Bisnis.com, JAKARTA – Ekonom Faisal Basri membandingkan kondisi pemerintahan di bawah Presiden Joko Widodo (Jokowi) dan Presiden Soeharto, yang mundur pada 1998.
Dia berpendapat kondisi rezim pemerintahan Jokowi tidak lebih bagus dari zaman Soeharto. Ekonom Senior Institute for Development of Economics and Finance (Indef) tersebut mengungkapkan kondisi korupsi, kolusi, dan nepotisme (KKN) yang cukup akut mendorong adanya fenomena konglomerasi.
Berangkat dari kondisi tersebut, Faisal menilai kondisi orde baru zaman Soeharto masih lebih baik dari pemerintahan saat ini.
Hal tersebut dengan alasan bahwa saat ini para pengusaha menjadi penguasa. Berbeda dengan zaman Soeharto, di mana tak ada pengusaha yang menjadi politisi, pun sebaliknya.
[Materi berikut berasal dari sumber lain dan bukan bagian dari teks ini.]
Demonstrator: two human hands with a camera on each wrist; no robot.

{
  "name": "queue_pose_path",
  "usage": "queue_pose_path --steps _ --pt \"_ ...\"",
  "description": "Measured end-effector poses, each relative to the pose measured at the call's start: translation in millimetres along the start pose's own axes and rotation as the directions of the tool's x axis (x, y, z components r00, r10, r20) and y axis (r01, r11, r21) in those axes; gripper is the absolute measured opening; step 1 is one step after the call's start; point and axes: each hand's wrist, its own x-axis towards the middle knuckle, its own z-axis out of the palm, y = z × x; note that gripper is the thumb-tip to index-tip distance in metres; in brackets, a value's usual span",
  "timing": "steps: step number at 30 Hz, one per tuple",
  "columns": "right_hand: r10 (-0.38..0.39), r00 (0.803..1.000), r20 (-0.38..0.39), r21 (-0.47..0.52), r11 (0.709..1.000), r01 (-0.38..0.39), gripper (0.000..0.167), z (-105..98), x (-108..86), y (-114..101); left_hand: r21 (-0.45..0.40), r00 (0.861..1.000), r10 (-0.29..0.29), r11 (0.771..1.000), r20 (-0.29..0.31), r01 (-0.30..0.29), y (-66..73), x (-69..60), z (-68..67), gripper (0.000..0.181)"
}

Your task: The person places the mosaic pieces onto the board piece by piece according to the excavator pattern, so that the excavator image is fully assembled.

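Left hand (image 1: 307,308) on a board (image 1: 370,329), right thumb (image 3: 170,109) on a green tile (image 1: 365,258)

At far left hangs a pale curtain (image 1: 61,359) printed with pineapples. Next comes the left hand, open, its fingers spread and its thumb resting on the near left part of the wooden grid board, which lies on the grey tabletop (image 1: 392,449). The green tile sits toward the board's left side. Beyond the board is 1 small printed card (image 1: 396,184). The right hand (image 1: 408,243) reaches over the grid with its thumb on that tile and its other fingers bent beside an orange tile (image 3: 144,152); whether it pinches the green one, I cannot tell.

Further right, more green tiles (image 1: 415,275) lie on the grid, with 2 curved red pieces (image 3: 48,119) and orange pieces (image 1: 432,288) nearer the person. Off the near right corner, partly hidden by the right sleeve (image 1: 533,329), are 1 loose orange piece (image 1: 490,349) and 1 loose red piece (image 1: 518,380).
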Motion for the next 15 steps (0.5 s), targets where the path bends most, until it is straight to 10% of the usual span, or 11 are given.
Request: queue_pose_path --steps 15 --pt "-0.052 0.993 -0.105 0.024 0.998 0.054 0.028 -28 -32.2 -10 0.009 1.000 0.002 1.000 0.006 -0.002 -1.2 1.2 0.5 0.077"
“Jadi jelas, Pak Harto dengan politisi satu pihak, ada pihak kedua pengusaha, tapi tidak ada pengusaha yang jadi politisi, pengusaha jadi pejabat. Kalau sekarang pengusaha dia penguasa dia, bukan conflict of interest lagi, jadi pengerukannya akan sedemikian luar biasa. Konsentrasi kekayaan akan sangat luar biasa,” tuturnya dalam Political Economic Outlook 2024 yang diselenggarakan oleh Progresif Indonesia, dikutip Kamis (18/1/2024).
Alumni dari Fakultas Ekonomi dan Bisnis Universitas Indonesia itu mengungkapkan dari 11 pengusaha batu bara terbesar di Indonesia, termasuk di dalamnya para politisi, menguasai sekitar 70% dari produksi yang ada.
Baca Juga
Bahkan kala komoditas Indonesia pada 2022 mendapati windfall atau durian runtuh, para pengusaha tersebut mengantongi setidaknya Rp1.000 triliun dari berkah durian runtuh di tengah perang Rusia-Ukraina.
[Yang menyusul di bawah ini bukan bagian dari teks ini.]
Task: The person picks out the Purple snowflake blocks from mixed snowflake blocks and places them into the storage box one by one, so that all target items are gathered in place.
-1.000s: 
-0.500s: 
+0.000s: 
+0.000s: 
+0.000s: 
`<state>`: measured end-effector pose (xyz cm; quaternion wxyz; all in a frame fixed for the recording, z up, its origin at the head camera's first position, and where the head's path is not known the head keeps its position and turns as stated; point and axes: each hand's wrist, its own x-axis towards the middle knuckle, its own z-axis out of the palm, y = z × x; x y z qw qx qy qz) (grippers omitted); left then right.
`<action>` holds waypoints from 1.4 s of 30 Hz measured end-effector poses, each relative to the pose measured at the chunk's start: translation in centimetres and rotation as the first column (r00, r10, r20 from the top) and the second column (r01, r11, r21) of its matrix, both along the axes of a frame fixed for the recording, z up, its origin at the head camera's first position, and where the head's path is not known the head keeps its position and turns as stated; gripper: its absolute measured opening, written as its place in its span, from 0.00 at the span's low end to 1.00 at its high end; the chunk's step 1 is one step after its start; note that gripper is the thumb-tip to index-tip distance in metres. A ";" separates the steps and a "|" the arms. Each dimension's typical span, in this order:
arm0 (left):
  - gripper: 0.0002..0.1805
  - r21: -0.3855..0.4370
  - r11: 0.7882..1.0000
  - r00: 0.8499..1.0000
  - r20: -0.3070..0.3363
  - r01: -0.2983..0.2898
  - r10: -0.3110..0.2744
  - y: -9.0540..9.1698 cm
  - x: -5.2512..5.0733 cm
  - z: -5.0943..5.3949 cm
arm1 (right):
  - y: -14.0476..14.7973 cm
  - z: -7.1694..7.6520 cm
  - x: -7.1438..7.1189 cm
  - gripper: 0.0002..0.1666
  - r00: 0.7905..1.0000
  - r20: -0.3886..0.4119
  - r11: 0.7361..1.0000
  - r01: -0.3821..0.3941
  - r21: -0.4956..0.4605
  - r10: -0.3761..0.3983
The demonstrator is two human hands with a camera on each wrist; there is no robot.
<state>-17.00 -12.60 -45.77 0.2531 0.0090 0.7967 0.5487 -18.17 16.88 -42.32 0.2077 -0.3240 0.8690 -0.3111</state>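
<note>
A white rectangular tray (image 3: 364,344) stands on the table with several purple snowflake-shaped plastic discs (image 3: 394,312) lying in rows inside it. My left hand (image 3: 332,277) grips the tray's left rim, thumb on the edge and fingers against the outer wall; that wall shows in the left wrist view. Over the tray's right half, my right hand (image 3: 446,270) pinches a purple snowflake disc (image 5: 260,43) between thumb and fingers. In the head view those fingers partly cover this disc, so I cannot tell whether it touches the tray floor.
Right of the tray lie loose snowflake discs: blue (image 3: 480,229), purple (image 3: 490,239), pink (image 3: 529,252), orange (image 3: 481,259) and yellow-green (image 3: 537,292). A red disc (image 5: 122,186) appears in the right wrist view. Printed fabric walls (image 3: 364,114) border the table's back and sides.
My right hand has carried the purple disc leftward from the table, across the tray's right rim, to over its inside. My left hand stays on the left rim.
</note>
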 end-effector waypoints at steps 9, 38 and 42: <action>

Di sisi lain, Faisal menyayangkan kala itu pemerintah tidak menarik pajak durian runtuh kepada para pengusaha tersebut. Berbeda dengan Australia, lanjutnya, yang mengenakan windfall tax 30%-40%.
“Hasil ekspornya saja, yang dijual ke PLN nggak saya hitung, mereka dapat batu bara [kode HS 27], pendaptannya dari ekspornya Rp1.000 triliun. Di Indonesia windfall profit tax nya nol, 100% windfall profit dinikmati oligarki itu,” ungkapnya.
Sebelumnya pun, Faisal mengkritisi rezim Jokowi yang minim usaha, namun banyak keinginan sehingga utang terus menggunung. Dirinya memproyeksi pada akhir kepemimpinan Jokowi, setidaknya terdapat Rp8.700 triliun utang yang diwariskan ke pemerintahan selanjutnya.